▶ [Your task] Please count the lines of the data that contain "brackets" and state only the total.

▶ [Records from a data collection]
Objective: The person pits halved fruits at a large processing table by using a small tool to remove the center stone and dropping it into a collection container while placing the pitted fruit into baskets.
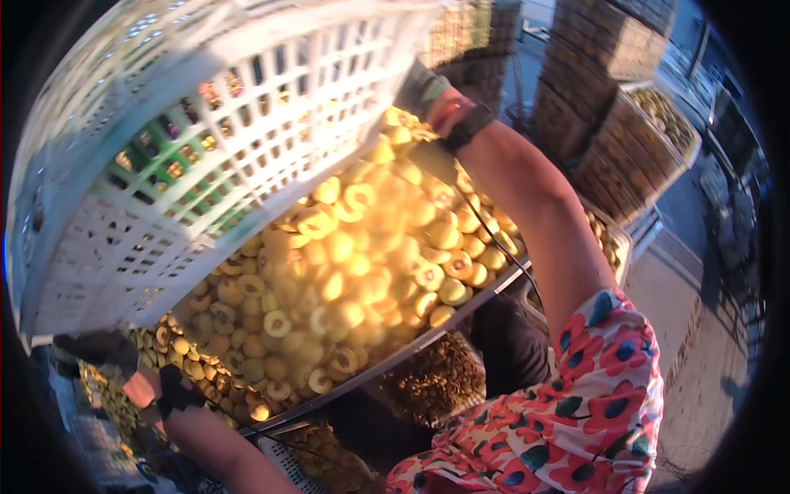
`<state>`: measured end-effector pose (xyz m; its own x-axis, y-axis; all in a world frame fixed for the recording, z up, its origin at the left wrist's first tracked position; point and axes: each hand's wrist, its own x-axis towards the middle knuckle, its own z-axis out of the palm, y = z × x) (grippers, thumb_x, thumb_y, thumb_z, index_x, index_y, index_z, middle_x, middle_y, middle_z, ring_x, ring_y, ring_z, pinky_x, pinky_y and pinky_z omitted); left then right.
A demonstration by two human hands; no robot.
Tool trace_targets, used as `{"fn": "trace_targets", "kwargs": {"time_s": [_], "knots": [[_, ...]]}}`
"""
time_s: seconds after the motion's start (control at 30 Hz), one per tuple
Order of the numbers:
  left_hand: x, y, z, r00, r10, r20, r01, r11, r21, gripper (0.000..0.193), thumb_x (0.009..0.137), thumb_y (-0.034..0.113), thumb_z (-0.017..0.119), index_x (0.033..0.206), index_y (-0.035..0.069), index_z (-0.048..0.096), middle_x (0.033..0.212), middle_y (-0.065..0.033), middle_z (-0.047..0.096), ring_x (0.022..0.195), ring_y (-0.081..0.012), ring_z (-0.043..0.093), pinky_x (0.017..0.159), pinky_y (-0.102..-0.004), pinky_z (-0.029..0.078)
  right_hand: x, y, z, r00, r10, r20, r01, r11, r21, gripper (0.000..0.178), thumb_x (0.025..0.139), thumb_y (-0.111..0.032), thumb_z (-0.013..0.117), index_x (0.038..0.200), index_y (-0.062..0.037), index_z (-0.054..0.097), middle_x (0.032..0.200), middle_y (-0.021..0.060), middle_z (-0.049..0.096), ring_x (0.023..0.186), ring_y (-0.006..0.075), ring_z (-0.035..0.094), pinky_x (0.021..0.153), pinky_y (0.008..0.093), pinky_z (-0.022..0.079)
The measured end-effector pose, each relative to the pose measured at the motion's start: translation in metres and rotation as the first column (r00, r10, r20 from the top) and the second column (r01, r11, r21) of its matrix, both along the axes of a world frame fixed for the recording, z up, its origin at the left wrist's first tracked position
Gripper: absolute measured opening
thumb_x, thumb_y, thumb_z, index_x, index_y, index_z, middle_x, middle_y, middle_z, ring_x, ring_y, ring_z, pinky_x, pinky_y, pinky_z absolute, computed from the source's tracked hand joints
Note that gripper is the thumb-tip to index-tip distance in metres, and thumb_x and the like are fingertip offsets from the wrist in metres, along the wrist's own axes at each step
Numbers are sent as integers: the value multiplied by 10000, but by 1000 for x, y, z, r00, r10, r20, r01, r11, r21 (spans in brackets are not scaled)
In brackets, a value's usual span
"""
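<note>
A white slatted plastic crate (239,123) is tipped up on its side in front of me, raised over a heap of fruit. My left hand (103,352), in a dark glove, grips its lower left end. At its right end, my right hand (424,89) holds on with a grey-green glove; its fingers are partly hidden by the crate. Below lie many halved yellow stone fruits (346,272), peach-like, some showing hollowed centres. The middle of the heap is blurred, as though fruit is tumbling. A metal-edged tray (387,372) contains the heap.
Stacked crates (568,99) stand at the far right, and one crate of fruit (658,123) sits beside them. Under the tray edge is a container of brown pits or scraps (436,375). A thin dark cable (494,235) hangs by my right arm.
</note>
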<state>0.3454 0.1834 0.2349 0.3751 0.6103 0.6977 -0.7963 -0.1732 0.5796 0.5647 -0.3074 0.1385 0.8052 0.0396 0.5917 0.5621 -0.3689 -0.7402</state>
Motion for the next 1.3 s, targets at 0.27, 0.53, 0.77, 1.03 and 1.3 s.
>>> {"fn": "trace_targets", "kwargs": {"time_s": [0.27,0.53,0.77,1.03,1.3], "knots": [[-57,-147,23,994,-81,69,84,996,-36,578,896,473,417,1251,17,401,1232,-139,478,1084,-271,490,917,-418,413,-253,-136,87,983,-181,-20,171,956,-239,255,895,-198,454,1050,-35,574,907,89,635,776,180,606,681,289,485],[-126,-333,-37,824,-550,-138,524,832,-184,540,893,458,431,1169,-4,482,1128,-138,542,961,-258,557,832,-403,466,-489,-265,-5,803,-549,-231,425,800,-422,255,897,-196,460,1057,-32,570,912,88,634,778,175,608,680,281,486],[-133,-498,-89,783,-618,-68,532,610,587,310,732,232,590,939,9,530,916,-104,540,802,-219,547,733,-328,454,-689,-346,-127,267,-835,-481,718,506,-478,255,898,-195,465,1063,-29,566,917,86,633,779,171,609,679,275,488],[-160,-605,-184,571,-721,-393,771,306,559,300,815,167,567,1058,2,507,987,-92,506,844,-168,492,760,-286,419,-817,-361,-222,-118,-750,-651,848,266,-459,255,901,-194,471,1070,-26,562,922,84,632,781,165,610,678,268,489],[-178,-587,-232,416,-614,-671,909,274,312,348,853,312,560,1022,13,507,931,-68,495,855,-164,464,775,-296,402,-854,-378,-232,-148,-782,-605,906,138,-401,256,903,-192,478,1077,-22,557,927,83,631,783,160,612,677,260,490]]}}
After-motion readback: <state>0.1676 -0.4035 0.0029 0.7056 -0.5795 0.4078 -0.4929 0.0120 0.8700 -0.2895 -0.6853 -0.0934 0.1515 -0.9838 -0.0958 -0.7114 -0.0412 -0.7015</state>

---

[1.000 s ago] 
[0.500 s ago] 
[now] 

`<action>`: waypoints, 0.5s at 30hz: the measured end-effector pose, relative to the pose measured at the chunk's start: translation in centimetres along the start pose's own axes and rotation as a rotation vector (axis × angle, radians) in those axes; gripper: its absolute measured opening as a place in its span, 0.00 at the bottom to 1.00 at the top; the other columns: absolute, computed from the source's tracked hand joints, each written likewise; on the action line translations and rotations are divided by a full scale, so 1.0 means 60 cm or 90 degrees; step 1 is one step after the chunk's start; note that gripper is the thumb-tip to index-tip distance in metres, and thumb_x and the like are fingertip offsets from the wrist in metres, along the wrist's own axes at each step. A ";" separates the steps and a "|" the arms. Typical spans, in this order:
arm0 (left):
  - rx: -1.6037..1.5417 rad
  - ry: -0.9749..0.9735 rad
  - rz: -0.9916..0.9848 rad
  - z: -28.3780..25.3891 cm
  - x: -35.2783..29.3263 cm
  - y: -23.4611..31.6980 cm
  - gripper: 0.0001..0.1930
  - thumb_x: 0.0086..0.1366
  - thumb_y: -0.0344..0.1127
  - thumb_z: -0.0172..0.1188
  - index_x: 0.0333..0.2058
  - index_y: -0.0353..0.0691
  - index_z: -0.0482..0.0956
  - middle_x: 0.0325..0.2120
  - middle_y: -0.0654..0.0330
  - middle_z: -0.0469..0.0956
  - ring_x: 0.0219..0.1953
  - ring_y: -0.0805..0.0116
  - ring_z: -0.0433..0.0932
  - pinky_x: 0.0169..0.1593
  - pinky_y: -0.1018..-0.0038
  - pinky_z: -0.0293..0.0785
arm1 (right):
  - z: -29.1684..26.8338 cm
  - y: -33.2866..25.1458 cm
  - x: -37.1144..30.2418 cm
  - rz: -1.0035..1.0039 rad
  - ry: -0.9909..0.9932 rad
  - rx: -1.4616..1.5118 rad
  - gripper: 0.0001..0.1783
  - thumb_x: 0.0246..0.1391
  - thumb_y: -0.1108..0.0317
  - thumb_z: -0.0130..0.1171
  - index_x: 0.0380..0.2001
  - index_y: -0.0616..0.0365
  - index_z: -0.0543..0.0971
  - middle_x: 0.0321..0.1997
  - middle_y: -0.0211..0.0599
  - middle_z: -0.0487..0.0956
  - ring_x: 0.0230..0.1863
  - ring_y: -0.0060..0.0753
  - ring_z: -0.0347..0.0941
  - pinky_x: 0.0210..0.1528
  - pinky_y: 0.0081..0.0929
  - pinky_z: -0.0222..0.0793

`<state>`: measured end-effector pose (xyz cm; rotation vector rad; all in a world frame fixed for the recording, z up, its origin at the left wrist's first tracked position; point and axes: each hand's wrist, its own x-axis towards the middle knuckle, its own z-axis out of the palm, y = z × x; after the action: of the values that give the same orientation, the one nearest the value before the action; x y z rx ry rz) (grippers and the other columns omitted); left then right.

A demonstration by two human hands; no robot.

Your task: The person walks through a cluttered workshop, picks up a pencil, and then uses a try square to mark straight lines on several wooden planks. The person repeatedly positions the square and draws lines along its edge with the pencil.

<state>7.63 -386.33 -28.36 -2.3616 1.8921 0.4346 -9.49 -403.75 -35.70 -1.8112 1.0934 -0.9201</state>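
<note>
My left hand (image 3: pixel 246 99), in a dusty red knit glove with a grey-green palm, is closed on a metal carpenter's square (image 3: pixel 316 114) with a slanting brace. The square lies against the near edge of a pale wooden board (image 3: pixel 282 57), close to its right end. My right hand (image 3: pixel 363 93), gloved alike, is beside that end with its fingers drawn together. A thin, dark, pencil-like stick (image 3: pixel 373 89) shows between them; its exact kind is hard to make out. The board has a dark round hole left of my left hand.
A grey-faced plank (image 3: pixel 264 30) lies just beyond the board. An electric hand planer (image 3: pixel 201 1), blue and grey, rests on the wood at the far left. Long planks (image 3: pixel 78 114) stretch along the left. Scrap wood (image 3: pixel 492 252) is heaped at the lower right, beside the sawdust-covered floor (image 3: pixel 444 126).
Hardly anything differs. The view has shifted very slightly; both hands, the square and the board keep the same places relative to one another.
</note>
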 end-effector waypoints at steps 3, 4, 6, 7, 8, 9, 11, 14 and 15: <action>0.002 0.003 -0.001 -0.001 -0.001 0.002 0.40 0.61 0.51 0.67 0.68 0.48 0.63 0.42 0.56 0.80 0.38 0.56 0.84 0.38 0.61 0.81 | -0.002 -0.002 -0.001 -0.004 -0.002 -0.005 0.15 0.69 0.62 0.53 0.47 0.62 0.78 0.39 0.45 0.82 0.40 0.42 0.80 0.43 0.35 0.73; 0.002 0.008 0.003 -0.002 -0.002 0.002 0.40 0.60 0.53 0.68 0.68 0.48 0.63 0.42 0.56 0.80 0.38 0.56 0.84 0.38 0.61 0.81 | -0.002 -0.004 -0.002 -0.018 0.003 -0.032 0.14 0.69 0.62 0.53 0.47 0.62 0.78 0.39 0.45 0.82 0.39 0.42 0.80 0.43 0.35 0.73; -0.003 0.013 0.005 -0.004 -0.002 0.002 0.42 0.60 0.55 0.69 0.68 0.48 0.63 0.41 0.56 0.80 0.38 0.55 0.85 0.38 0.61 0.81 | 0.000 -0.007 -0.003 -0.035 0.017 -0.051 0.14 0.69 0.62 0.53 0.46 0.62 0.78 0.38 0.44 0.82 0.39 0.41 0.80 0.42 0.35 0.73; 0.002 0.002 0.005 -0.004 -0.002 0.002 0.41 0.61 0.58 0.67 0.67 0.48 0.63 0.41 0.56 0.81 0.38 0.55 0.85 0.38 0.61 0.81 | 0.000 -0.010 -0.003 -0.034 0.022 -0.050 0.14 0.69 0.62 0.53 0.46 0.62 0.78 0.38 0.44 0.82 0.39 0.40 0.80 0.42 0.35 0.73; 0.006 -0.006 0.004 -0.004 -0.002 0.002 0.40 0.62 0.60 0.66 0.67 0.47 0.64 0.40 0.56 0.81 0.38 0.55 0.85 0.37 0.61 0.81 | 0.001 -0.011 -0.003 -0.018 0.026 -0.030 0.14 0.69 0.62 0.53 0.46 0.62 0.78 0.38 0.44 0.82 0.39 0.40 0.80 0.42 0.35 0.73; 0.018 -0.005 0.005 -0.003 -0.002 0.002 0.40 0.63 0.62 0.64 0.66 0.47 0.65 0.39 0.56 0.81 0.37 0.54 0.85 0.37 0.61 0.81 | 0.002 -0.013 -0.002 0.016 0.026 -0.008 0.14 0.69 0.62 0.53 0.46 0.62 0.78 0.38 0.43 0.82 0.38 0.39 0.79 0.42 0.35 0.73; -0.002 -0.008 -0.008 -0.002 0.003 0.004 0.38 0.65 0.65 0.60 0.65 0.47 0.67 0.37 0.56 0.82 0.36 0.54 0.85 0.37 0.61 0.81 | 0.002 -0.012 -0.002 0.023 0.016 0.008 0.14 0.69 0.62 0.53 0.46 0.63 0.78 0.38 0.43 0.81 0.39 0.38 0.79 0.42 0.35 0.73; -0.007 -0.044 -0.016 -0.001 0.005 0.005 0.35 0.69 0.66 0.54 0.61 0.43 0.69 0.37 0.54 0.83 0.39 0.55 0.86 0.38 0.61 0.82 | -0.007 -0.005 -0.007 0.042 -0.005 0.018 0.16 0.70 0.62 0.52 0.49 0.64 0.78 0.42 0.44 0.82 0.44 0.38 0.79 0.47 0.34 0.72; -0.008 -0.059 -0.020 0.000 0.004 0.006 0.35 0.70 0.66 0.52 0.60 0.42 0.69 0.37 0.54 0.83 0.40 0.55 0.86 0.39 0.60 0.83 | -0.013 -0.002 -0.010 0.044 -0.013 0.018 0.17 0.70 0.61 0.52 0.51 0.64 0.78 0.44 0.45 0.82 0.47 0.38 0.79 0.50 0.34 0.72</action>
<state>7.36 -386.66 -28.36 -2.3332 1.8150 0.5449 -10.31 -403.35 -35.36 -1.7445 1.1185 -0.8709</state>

▶ [Answer space] 2